Description of Hepatitis

Hepatitis is inflammation of the liver and can be characterized as acute or chronic. Acute hepatitis usually lasts no more than a couple of months. Chronic hepatitis can be a lifelong debilitating disease. Most commonly, the liver becomes inflamed as a result of the hepatic viruses A, B, C, D, or E, which are a major health problem worldwide. Viral hepatitis is contagious, while non-viral forms of hepatitis are not. However, toxins, alcohol, and many pharmacological medications such as acetaminophen and ibuprofen can also produce hepatitis. Hepatitis can also occur after ingesting poisonous mushrooms, or result from an autoimmune disease in which the body's own immune system attacks the liver. Until very recently, no treatment existed within orthodox medicine to cure hepatitis C. Treatment focused on supporting the body through different stages of the illness. Some of the most common pharmaceutical medications used in the management of hepatitis were immune globulin, interferon, and ribavirin, each with a set of potentially severe adverse effects. Sometimes liver transplants could sustain life. However, a new line of drugs just arrived which has achieved a relatively high cure rate (up to 90%) for hepatitis C (at least genotype 1). The cost for a course of a 12-week treatment of Harvoni, Sovaldi, or Olysio in specific combination can easily surpass six figures.

Disease Classification

Condition: Hepatitis
Disease Family: Liver Disease
Organ System: Digestive System
ICD-10 Chapter: Diseases of the Digestive System
ICD-10 Code: K73

Hepatitis Symptoms:

Jaundice, ascites, brown urine, right upper quadrant pain, nausea/vomiting, lack of appetite

Also known as:

Chronic Hepatitis

Drug Interactions

THC Interaction with Pharmaceutical Drugs

  • THC can enhance the effects of drugs that cause sedation and depress the central nervous system, such as benzodiazepines, barbiturates, and alcohol, for example. 
  • THC is metabolized by and an inhibitor of a number of enzymatic liver pathways referred to as cytochrome P450. There are more than 50 enzymes belonging to this enzyme family, a number of which are responsible for the breakdown of common drugs such as antidepressants (e.g. amitriptyline, doxepine, fluvoxamine), antipsychotics (haloperidol, clozapine, stelazine), or beta-blockers (propranolol, theophylline, warfarin).  Thus patients taking these classes of medication may find that THC increases the concentration and effects of these drugs as well as the duration of their effects.
  • Clinical observation suggests no likely interactions with other pharmaceuticals at a total daily dose of up to 20mg THC.

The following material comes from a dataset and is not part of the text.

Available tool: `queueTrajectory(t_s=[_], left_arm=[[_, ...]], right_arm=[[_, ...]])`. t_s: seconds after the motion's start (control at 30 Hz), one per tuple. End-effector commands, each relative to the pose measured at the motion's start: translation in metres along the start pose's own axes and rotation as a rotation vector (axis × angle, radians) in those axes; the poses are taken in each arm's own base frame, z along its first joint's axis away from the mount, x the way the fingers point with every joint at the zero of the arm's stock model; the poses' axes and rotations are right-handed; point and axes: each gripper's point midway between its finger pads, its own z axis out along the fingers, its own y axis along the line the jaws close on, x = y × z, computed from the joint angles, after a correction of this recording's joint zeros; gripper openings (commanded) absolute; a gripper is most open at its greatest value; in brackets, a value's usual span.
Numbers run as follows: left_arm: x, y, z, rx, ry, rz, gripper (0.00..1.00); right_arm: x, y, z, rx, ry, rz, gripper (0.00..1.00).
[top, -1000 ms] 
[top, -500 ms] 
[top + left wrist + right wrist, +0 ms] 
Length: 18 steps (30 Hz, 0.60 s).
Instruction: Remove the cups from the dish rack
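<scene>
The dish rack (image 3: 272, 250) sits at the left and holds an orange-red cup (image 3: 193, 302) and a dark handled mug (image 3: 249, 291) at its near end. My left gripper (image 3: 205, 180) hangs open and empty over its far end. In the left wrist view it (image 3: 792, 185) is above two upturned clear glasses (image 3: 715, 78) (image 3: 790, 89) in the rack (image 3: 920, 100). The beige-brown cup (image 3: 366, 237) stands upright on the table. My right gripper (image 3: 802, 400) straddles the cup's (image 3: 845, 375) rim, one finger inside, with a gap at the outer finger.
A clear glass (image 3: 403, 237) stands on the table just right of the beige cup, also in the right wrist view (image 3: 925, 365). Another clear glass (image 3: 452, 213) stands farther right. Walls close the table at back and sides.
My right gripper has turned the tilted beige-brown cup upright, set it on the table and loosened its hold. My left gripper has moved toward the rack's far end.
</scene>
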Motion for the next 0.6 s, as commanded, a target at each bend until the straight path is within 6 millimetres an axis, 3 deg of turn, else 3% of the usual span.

CBD Interaction with Pharmaceutical Drugs

  • CBD may alter action on metabolic enzymes (certain drug-transport mechanisms), and as such may alter interactions with other drugs, some of which may produce therapeutic or adverse effects. For instance, CBD interacts with the enzyme cytochrome P450 3A4 and cytochrome P450 2C19, increasing the bioavailability of anti-epileptic drugs such as clobazam (a benzodiazepine). This makes it possible to achieve the same results at significantly lower dosages, reducing treatment costs and risks of adverse effects. 
  • Groups of drugs affected include: anti-epileptic drugs, psychiatric drugs, and drugs affecting metabolic enzymes, for example.
  • Clinical observations suggest no likely interactions with other pharmaceuticals at a total daily dose of up to 100mg CBD

Dosing Considerations

THC Dosage Considerations

  • THC micro dose:  0.1 mg to 0.4 mg (0.001mg/kg to 0.005mg/kg)
  • THC low dose:  0.5 mg to 5 mg (0.006mg/kg to 0.06mg/kg)
  • THC medium dose:  6 mg to 20 mg (0.08mg/kg to 0.27mg/kg)
  • THC high dose:  21 mg to 50+ mg (0.28mg/kg to 0.67mg/kg)
Formula for converting a set dose into mg/kg considerations: mg ÷ kg = mg/kg
(sample conversion calculated on a person weighing 75kg)

CBD Dosage Considerations

  • CBD low dose:  0.4 mg to 19 mg (0.005mg/kg to 0.25mg/kg)
  • CBD medium dose: 20 mg to 99 mg (0.26mg/kg to 1.32mg/kg)
  • CBD high dose:  100 mg to 800+ mg (1.33mg/kg to 10.7mg/kg)
  • (upper limits tested ~1,500mg)
Formula for converting a set dose into mg/kg considerations: mg ÷ kg = mg/kg
(sample conversion calculated on a person weighing 75kg)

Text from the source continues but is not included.